WASHINGTON (AP) -- The Justice Department is suing North Carolina for alleged racial discrimination over its tough new voting rules, Attorney General Eric Holder announced Monday.
'By restricting access and ease of voter participation, this new law would shrink, rather than expand, access' to voting, Holder said at a news conference. 'Allowing limits on voting rights that disproportionately exclude minority voters would be inconsistent with our ideals as a nation.'
The lawsuit is the latest effort by the Obama administration to counter a Supreme Court decision that struck down the most powerful part of the landmark Voting Rights Act and freed states, many of them in the South, from strict federal oversight of their elections.
North Carolina has a new law that scales back the period for early voting and imposes stringent voter identification requirements. It is among at least five Southern states adopting stricter voter ID and other election laws. The Justice Department on Aug. 22 sued Texas over the state's voter ID law and is seeking to intervene in a lawsuit over redistricting laws in Texas that minority groups consider to be discriminatory.
Senator Kay Hagan (D-NC) said Monday, 'Restricting access to this basic right is simply not in sync with our North Carolina values, and it goes against our state's proud tradition of eliminating barriers to participation in the democratic process.'
Republican lawmakers in southern states insist the new measures are needed to prevent voter fraud, though such crimes are infrequent. Democrats and civil rights groups argue the tough new laws are intended to make voting more difficult for minorities and students, voting groups that lean toward Democrats, in states with legacies of poll taxes and literacy tests.
The North Carolina lawsuit challenges the state law's elimination of the first seven days of early voting opportunities and its elimination of same-day voter registration during the early voting period. Same-day registration allows voters to cast a ballot immediately after presenting election officials with proof of their name and home address.
The Justice Department challenge also is aimed at a provision eliminating the counting of certain types of provisional ballots by voters who cast ballots in their home counties but do not vote in the correct precincts.
Finally, the federal government is challenging a provision in the new law that requires voters to present government-issued identification at the polls in order to cast ballots. In North Carolina, a recent state board of elections survey found that hundreds of thousands of registered voters did not have a state-issued ID. Many of those voters are young, black, poor or elderly.
In remarks Sept. 20 to the Congressional Black Caucus Foundation, Holder said his department would not allow the Supreme Court's action to be interpreted as 'open season' for states to pursue measures that suppress voting rights.
The Justice Department is asking a federal judge to place the four provisions in North Carolina's new law under federal scrutiny for an indeterminate period -- a process known as pre-clearance.

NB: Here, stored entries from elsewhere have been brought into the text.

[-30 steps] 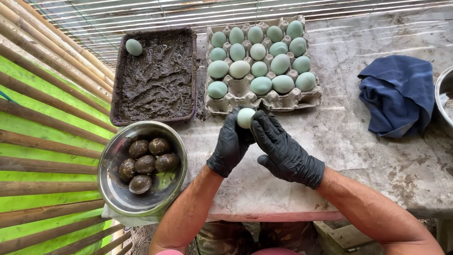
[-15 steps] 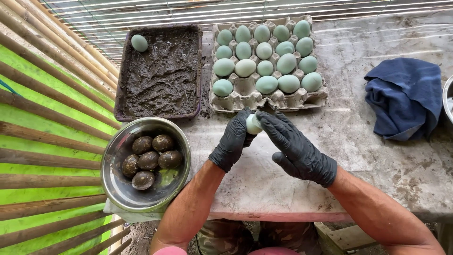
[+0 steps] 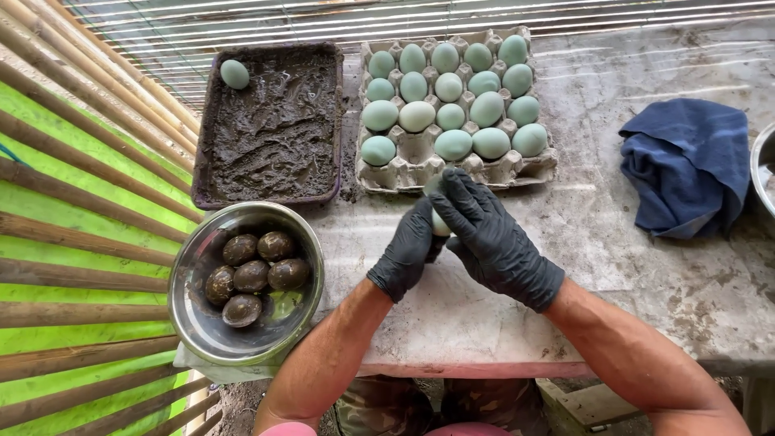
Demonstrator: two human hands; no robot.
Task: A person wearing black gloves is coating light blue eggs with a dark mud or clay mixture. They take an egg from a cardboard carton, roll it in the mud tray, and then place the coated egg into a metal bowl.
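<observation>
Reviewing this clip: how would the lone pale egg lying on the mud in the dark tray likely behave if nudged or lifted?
The egg probably would not roll freely: it lies on wet-looking mud in the tray, which would likely drag at it. Its smooth rounded shell may be slippery once smeared. It is likely fragile, like those in the carton.

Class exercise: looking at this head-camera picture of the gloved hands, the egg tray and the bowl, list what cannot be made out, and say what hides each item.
1. The egg, head view: mostly covered by the right hand and left hand; its surface cannot be judged.
2. The metal container at the right edge: cut off by the frame; contents unseen.
3. The blue cloth: anything under its folds is hidden.
4. The tray of dark mud: depth cannot be told.
</observation>
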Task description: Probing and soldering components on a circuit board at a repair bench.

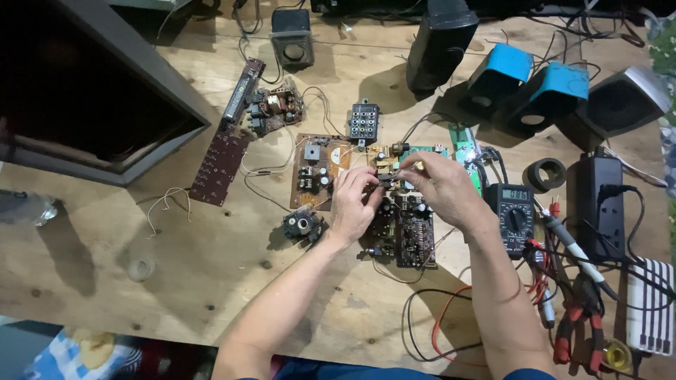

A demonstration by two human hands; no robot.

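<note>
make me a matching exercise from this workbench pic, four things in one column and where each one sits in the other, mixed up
Things:
1. black digital multimeter with a dial
2. two blue-topped small speakers
3. large dark open speaker cabinet
4. dark brown circuit board crowded with capacitors

Places:
A. far left of the wooden table
B. under both hands, left hand and right hand
C. just right of the right wrist
D. far side of the table, right of centre

Pairs: 1-C, 2-D, 3-A, 4-B
</note>
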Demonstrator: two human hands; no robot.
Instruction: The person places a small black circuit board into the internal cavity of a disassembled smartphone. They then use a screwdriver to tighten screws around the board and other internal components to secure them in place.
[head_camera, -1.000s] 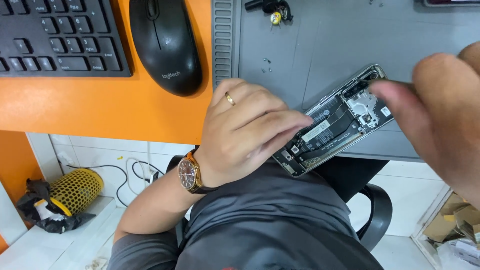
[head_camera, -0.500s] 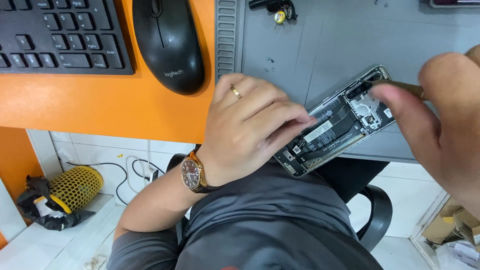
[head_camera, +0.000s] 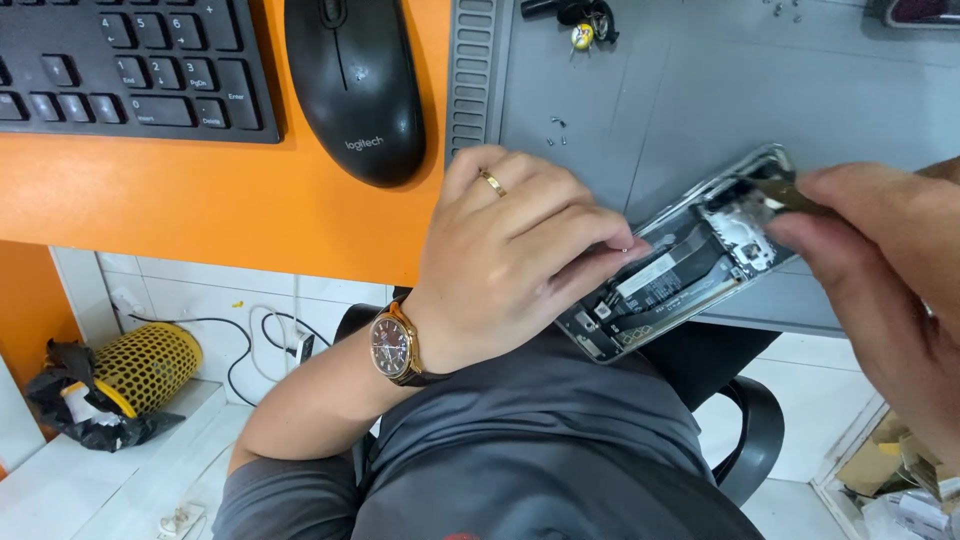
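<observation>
An opened smartphone (head_camera: 690, 262) with its back off lies tilted over the near edge of a grey work mat (head_camera: 700, 90), its circuit boards and battery showing. My left hand (head_camera: 510, 255), with a gold ring and a wristwatch, grips the phone's lower half and steadies it. My right hand (head_camera: 885, 265) pinches a thin dark tool (head_camera: 775, 195) whose tip touches the parts at the phone's upper end.
A black mouse (head_camera: 355, 85) and a black keyboard (head_camera: 130, 65) sit on the orange desk (head_camera: 220, 200). A few tiny screws (head_camera: 557, 130) and a small tool (head_camera: 580, 20) lie on the mat. Below, a yellow mesh bin (head_camera: 140, 365), cables and a chair.
My right hand has drawn slightly down and left toward the phone's upper end. My left hand keeps its hold on the phone.
</observation>
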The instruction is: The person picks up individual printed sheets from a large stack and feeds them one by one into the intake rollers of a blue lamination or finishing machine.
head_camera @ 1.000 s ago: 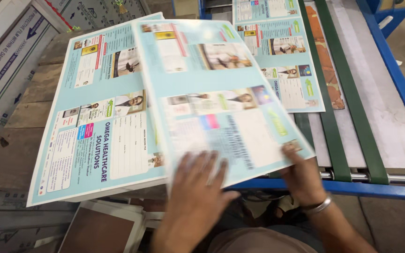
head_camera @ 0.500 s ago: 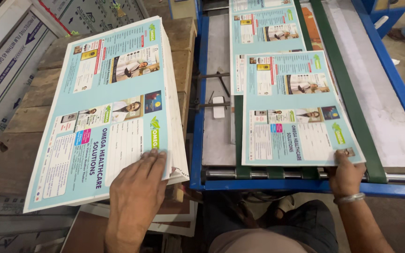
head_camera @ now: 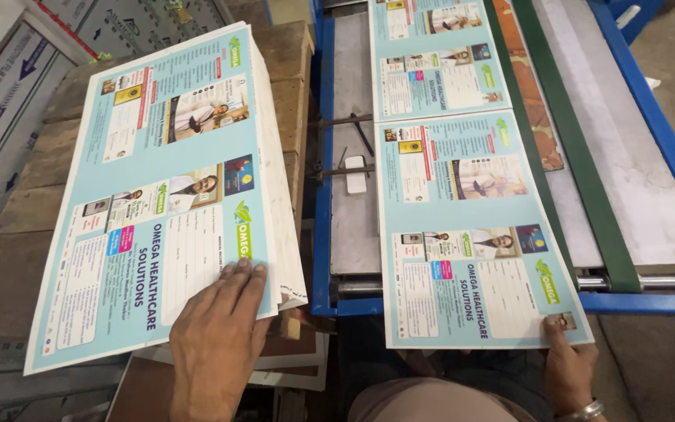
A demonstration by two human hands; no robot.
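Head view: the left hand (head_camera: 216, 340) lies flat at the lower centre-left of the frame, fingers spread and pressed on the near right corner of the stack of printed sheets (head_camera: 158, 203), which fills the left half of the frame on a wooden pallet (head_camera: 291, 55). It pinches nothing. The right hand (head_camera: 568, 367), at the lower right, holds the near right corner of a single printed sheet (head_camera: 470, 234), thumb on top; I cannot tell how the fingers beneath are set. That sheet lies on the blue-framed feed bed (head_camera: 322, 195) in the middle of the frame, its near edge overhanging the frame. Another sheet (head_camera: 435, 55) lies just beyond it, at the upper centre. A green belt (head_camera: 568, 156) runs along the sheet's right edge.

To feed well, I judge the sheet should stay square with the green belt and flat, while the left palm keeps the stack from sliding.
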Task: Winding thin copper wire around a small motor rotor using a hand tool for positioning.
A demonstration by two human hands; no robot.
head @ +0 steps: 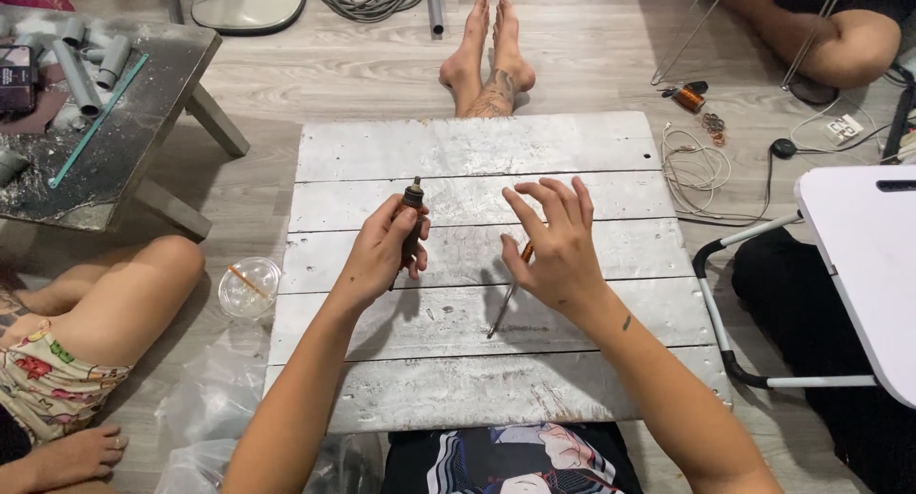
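Hands work over a whitewashed plank bench. Left hand is closed around a small dark cylindrical tool, held upright, its tip above the fingers. Right hand hovers just beside it, fingers spread and loosely curled, gripping nothing. Under the right palm a thin rod with orange end lies flat on the bench, partly hidden. Judgement: tool wants a steady upright hold, with the wrist braced near the planks; the rod is best taken near its orange end. Left of the left hand, on the floor: a clear plastic cup. Right of the right hand: a coiled cable.
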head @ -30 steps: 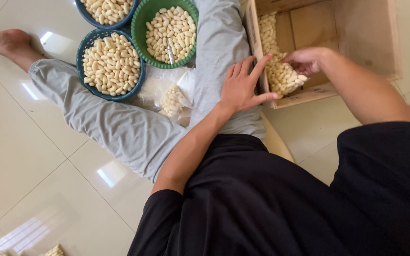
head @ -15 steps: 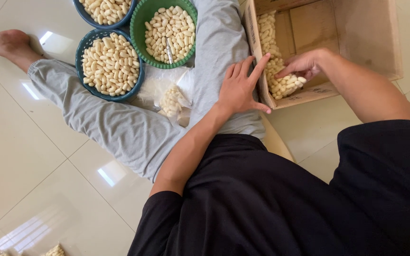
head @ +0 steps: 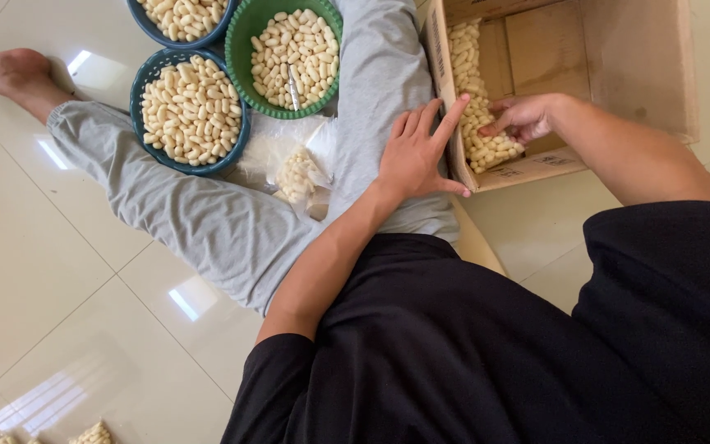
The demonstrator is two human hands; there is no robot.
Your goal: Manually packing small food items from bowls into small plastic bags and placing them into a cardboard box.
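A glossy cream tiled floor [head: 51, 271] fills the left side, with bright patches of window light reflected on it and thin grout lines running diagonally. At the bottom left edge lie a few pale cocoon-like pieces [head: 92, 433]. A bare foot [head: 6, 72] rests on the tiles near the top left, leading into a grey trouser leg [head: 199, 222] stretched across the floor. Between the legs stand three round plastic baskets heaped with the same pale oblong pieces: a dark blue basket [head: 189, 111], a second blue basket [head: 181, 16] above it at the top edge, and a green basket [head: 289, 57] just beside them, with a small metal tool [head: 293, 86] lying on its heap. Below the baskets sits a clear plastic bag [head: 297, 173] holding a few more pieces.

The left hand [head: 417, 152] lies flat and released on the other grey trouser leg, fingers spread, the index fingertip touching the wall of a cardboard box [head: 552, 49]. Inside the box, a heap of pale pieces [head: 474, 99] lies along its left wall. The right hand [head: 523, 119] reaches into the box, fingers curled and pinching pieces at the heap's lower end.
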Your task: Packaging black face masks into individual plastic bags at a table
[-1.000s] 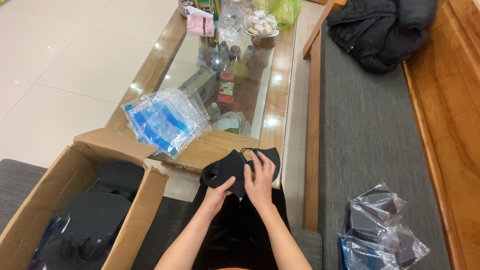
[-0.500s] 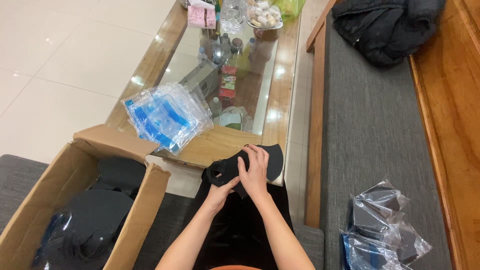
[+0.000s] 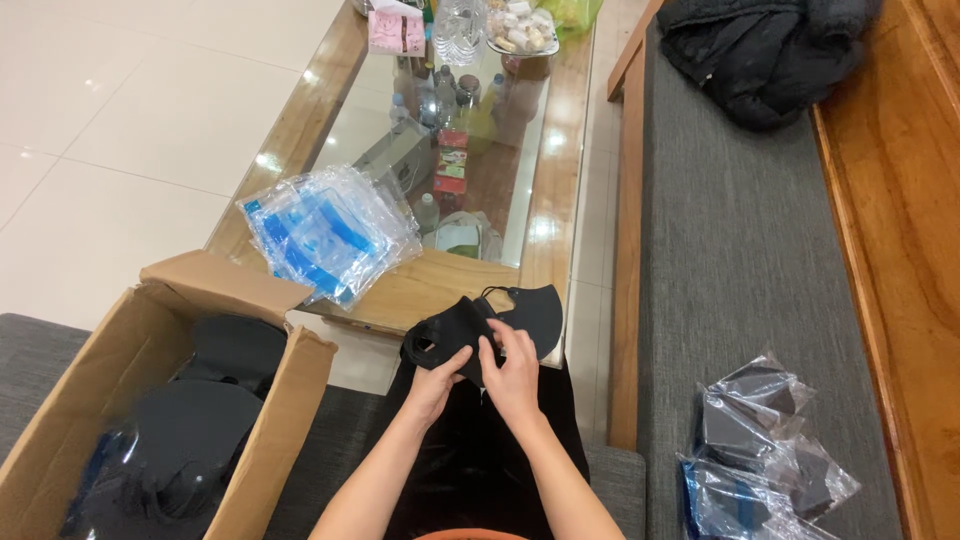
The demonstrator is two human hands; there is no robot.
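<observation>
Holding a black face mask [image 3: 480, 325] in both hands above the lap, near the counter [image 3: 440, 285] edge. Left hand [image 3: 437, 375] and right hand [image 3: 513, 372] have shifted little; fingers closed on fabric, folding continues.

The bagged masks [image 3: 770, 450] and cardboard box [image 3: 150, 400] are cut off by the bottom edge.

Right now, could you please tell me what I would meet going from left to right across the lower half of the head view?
Cardboard box → left hand → right hand, both holding the black mask → bench frame → bagged masks.
</observation>
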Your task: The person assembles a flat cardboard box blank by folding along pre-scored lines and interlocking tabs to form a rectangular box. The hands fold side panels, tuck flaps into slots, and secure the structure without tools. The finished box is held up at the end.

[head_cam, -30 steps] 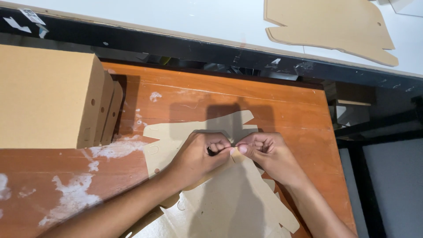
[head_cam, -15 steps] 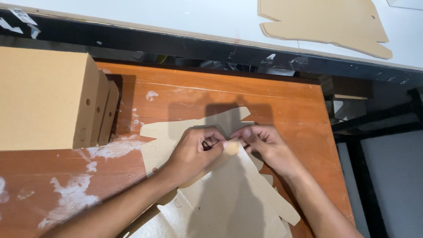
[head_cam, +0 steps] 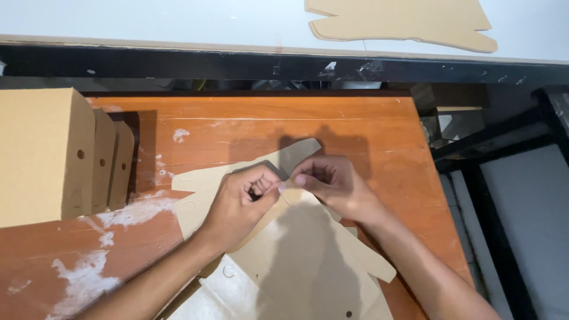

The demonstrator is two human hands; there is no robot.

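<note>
Head view. The left hand (head_cam: pixel 240 204) and the right hand (head_cam: pixel 332 185) meet, fingertips touching, above the centre of an orange-brown wooden table (head_cam: pixel 367 127). Both hands are curled, thumb against forefinger, pinching a small fold of a flat die-cut cardboard sheet (head_cam: pixel 296 261); the exact piece between the fingertips is too small to make out. The sheet lies flat on the table, spreading from beneath the hands toward the near edge, with one tab (head_cam: pixel 299 153) projecting just beyond the knuckles on the far side. At the left, a stack of folded cardboard boxes (head_cam: pixel 41 157) stands upright on the table, well apart from the hands. White smears (head_cam: pixel 133 210) mark the tabletop between the stack and the sheet. Beyond the table's far edge, another flat cardboard cut-out (head_cam: pixel 403 21) rests on a white surface (head_cam: pixel 148 21).
</note>
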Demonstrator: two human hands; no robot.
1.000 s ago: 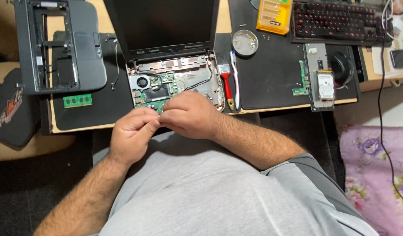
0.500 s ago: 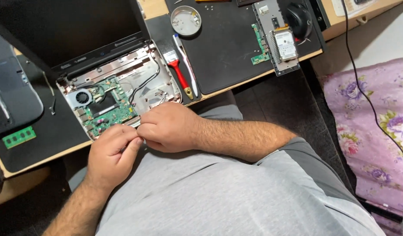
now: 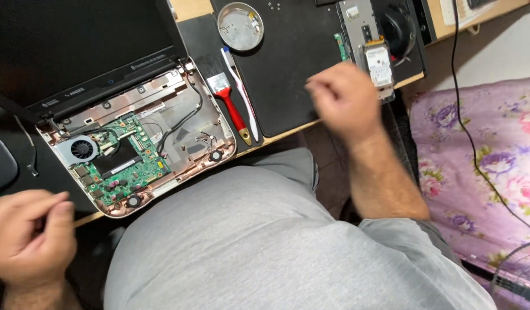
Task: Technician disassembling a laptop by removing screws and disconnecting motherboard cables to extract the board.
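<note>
Laptop: lay opened up on the black mat, top cover off, green board and round fan bared; lid stood up at the rear, screen dark. It sat between the two hands, touched by neither.
Left hand: low at the near left corner, just off the laptop's front edge. Grip was pressed together, thumb against fingertips; whether anything small sat in the pinch could not be told.
Right hand: raised over the mat to the right of the laptop, blurred. Grip was loosely curled, fingers drawn in; no held thing could be made out.
Brush: red handle, pale bristles, lay just beside the laptop's right edge, with a thin white tool alongside it.
Metal dish: round, shallow, sat behind the brush on the mat.
Drive: silver hard drive in a bracket, just beyond the right hand, at the mat's right edge.
Surface: wooden, showing pale at the mat's borders.
Cloth: purple floral, lay at far right, a black cable running across it.
</note>
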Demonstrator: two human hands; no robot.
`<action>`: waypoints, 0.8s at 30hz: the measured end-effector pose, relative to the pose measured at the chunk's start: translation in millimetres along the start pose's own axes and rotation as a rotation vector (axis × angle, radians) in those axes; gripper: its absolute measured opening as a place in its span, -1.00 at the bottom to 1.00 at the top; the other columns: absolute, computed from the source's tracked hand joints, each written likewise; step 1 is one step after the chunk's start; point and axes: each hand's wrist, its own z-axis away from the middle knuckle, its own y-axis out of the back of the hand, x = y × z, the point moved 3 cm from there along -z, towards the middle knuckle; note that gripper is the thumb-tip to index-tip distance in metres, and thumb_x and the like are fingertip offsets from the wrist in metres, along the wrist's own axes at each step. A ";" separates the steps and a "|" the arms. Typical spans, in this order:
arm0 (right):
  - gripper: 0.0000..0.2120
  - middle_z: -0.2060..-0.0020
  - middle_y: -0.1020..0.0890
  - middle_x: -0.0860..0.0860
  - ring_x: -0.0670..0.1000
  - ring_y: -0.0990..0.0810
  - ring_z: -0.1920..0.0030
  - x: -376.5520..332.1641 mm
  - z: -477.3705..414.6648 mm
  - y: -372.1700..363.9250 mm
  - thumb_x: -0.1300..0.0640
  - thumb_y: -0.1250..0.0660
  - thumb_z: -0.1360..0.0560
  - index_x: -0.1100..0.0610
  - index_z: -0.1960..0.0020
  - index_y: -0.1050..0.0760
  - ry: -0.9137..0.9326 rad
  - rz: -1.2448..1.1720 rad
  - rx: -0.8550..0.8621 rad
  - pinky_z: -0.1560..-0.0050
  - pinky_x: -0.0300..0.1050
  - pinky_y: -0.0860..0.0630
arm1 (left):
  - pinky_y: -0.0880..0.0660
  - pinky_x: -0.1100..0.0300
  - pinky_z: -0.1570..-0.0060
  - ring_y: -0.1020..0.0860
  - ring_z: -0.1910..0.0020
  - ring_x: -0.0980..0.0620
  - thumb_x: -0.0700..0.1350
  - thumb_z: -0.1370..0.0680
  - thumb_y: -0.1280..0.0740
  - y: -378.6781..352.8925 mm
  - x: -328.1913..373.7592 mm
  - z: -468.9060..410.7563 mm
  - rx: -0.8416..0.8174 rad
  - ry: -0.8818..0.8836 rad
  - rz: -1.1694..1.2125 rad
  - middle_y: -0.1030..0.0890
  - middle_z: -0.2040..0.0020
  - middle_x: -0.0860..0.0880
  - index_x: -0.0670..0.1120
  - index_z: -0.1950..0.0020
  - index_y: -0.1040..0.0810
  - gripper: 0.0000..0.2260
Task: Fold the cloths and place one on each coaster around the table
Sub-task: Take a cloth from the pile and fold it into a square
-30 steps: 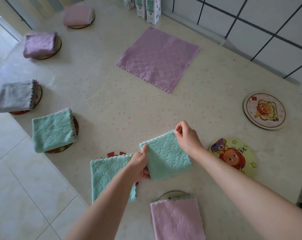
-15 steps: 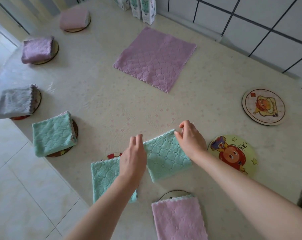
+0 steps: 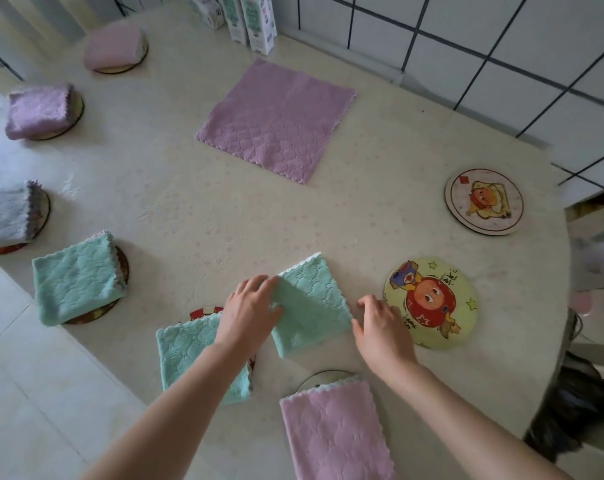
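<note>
Our left hand [image 3: 248, 311] pinches the folded mint-green fleece cloth [image 3: 316, 303]; our relaxed right hand [image 3: 383, 330] lies between it and the round yellow coaster [image 3: 432, 299].

— What sort of place is this?
— A home dining corner: a cream-covered round table [image 3: 362, 216], white wall tiles [image 3: 449, 15], pale floor tiles [image 3: 33, 393], cartoon coasters [image 3: 484, 201], cartons [image 3: 259, 19] by the wall.
</note>
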 end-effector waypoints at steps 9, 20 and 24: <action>-0.83 0.14 -0.54 0.03 0.03 -0.51 0.19 -8.6 -5.9 -0.1 0.14 -0.33 -0.45 0.08 0.01 -0.38 -0.406 -0.734 -0.251 0.20 -0.13 -0.42 | -0.53 0.17 0.14 -0.53 0.02 -0.06 -0.24 -0.48 -0.32 13.9 -2.0 -29.1 -0.149 0.353 0.181 -0.57 -0.03 -0.12 -0.16 -0.19 -0.52 -0.72; -0.78 0.07 -0.60 0.04 0.03 -0.63 0.14 15.4 1.1 19.7 0.14 -0.34 -0.49 0.16 -0.11 -0.46 -0.498 -1.052 -0.214 0.14 -0.11 -0.60 | -0.60 0.12 0.08 -0.60 0.08 -0.08 -0.29 -0.44 -0.41 13.7 13.8 -33.1 -0.302 0.558 0.844 -0.61 0.05 -0.19 -0.19 0.08 -0.56 -0.91; -0.90 0.15 -0.59 0.02 0.01 -0.62 0.19 49.6 3.0 38.2 0.14 -0.34 -0.49 0.13 0.03 -0.48 -0.495 -1.068 -0.116 0.05 -0.03 -0.62 | -0.62 0.20 0.13 -0.63 0.11 -0.04 -0.34 -0.47 -0.38 8.6 50.6 -39.5 -0.338 0.511 1.049 -0.62 0.05 -0.18 -0.27 -0.04 -0.55 -0.84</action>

However, the provision of the Voting Rights Act that the department is relying on may be a difficult tool to use.
A handful of jurisdictions have been subjected to pre-clearance, or advance approval, of election changes through the Civil Rights Act provision it is relying on, but a court first must find that a state or local government engaged in intentional discrimination under the Constitution's 14th or 15th amendments, or the jurisdiction has to admit to discrimination. Unlike in other parts of the voting law, the discriminatory effect of an action is not enough to trigger court review.
Nowhere is the debate over voting rights is more heated than in Florida, where the chaotic recount in the disputed 2000 presidential race took place.
Florida election officials are set to resume an effort to remove noncitizens from the state's voting rolls. A purge last year ended in embarrassment after hundreds of American citizens, most of whom were black or Hispanic, were asked to prove their citizenship or risk losing their right to vote.